Western Blot - Quantifying Tumor samples from two different blots - (May/18/2013 )

Hello there,

I'm new here. And I have a question regarding about quantifying bands on two separate membranes.

So I have a total of 13 protein lysate samples from tumors. Out of those 13, there are 7 control samples, and 6 treated samples.

We only have pre-casted 10 lane gels, so I loaded those 13 samples on two separate gels.

gel 1 has 3 control + 3 treated samples

gel 2 has 4 control + 3 treated samples.

I'd like to ultimately compare the treated samples to control.
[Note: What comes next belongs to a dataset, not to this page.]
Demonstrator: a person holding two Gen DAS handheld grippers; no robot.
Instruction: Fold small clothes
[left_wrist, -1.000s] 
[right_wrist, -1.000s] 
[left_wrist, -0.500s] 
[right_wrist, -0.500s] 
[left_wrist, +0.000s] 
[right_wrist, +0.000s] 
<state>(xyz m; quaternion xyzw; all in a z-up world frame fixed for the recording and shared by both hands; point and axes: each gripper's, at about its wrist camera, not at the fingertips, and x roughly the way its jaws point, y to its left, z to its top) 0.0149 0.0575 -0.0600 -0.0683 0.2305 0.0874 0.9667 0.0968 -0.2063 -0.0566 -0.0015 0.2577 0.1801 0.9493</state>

After normalizing to the loading control (alpha tubulin), how can i properly combine the numbers from each blot so that I'd have 7 data points for the control group and 6 data points from the treated group? As of now, the trend between the blots between control and treated is consistent (blot 1 and 2 - ~40% decrease of treated compare to control,) but the raw value varies from blot 1 to blot 2, so significance was not reached when entered into graph pad prism.

I'm hesistant to rerun the samples on a gel with more than 13 lanes so i can run all the samples together because we have little of the lysates.

Any help would be appreciated!

You have hit upon the major failing in quantitation of western blots - it isn't comparable across blots, even if you keep all (and there are a lot of them) variables as similar as you can, you still tend to get variances between blots. The only way you can possibly compare is to normalize the samples to a loading control of some sort (e.g. B-actin) and then do stats on the normalized samples. However, to do this properly you will need several repeats of each sample, and you need to ensure that you choose an appropriate statistical test for low sample numbers.

You could add a standard priteinb(recombinant preferably) and load equal on both gels. After developing make the densities of the standard protein bands same on both gels and correct the test proteins accordingly.